The R1⅓ million has therefore already been charged to the Renewals Fund?
Yes.
Head put and agreed to.
Head No. 8,—Working Capital: (b) Stores Stock and Recoverable Advances. R12,114,000.
Could the hon. the Minister give us more information in regard to the globular amount of R12.100,000 under Item No. 180 [R.P.9—1970, p. 37] which is to be spent on additional requirements as far as store stock is concerned? I ask this question in view of our past experience with regard to Railway stocking and the difficulties connected with railway stores over the years. The footnote here is very short and the hon. the Minister in his introduction of this particular item discussed it very briefly. I wonder whether the hon. Minister could give this House a little more detail on how this amount of R12 million is to be spent. It is a large amount and I think we should get an explanation in this regard from the Minister.
The additional working capital is required for permanent way material, extra spare engines and other component parts for the growing fleet of Boeing aircraft. It is also used for spares for additional electric and diesel locomotives, goods and coaching stock. There has been a general increase in the cost of equipment this year. That is what this money is actually required for.
Head put and agreed to.
Schedule 2 put and agreed to.
House Resumed:
I move—
In the first place, this Bill seeks to afford protection to certain workmen who are excluded at present. Furthermore, the object is to adjust as from a fixed date all current pensions awarded before 1st October, 1967, in accordance with the increased pensions payable at present. I have already tabled an explanatory memorandum and I now take pleasure in furnishing hon. members with the necessary further details.
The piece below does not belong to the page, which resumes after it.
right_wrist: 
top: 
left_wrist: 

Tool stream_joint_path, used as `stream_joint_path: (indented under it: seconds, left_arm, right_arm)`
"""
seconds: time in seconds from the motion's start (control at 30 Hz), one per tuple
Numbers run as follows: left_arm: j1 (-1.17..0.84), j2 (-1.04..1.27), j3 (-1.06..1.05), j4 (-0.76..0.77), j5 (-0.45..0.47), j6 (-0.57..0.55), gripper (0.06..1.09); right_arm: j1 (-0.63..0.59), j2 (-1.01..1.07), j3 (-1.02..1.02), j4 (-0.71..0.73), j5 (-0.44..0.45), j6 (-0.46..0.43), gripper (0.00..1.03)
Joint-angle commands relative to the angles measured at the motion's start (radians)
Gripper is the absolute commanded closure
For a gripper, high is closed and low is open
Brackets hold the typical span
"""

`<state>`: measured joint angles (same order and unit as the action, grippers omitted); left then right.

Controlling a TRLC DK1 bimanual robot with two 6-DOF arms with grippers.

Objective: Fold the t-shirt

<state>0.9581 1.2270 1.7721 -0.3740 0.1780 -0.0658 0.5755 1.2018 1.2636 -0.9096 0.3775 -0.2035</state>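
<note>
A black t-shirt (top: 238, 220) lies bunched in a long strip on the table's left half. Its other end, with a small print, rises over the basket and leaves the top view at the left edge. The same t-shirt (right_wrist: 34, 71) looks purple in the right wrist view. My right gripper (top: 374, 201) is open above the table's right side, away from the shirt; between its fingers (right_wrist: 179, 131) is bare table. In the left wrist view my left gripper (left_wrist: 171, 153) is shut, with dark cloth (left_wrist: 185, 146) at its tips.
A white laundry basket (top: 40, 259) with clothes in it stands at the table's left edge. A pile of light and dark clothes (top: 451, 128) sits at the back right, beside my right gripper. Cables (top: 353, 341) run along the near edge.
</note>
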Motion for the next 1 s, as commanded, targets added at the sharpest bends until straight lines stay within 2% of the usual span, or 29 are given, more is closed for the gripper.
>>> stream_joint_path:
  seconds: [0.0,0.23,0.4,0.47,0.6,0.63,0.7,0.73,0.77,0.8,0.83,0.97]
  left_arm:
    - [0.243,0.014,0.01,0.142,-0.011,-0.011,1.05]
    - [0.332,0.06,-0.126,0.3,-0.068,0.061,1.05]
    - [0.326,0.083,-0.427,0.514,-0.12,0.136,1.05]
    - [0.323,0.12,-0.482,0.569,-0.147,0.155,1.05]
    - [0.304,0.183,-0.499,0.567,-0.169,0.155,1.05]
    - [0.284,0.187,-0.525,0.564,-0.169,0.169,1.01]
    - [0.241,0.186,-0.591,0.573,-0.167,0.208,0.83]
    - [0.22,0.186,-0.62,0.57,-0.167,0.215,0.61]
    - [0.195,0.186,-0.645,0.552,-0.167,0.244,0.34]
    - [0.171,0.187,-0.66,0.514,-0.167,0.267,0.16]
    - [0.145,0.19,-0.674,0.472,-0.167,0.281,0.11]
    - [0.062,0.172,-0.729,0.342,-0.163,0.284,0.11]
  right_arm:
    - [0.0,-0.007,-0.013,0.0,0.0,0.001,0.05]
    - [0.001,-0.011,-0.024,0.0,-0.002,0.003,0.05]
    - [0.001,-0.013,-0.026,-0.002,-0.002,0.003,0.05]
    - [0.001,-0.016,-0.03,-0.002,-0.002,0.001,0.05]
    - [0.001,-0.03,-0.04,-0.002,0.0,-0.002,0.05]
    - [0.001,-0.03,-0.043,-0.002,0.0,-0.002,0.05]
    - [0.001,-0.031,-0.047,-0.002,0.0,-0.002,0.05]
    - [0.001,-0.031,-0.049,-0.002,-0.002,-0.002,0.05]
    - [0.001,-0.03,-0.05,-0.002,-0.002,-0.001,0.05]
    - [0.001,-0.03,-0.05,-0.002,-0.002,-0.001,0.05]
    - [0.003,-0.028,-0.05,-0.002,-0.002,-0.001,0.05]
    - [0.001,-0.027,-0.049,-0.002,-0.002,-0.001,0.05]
As hon. members know, one of the overseas companies which was granted the right to search for oil along our coastline, succeeded in striking petroleum gas. This company employed quite a number of persons living in our country to assist in these drilling operations. In the course of these activities a number of accidents took place which were reported to the Workmen’s Compensation Commissioner. However, the commissioner is of the opinion that the Workmen’s Compensation Act, as worded at present, does not apply to these activities outside our territorial waters, and the legal advisers support him in this view. It is also understandable that this would be the case, for activities of this nature are a new development in our country, and when the Act was passed in 1941 there was as yet nothing of the kind. Apart from the drilling operations, there is the possibility that construction works will eventually be erected over such drill-holes. This is dangerous work, and as the prospecting and drilling operations increase in scope, it may be expected that more and more persons will sustain injuries. In these circumstances it appears to be desirable to bring within the scope of the Act workmen who are resident in the Republic and engaged in connection with such activities, despite the fact that they are for the most part engaged outside our territorial waters and by foreign employers as well. Clause 3 (a) of the Bill makes provision for this.
Normally these persons would, while in the employ of foreign employers, not come within the scope of the Act, since the continental shelf does not form part of the Republic, However, the Republic has sovereign rights over our continental shelf, even outside our territorial waters, for the purpose of exploring, examining and exploiting the natural resources in it. These rights are embodied in an international convention accepted by the Republic during 1963. and under the Territorial Waters Act of 1963 our territorial waters were extended in this manner. Since reference is made in clause 3 (a) of the Bill to “continental shelf” and “natural resources”, it is necessary to define these expressions for the purposes of the Workmen’s Compensation Act, and in clause 1 provision is being made for this.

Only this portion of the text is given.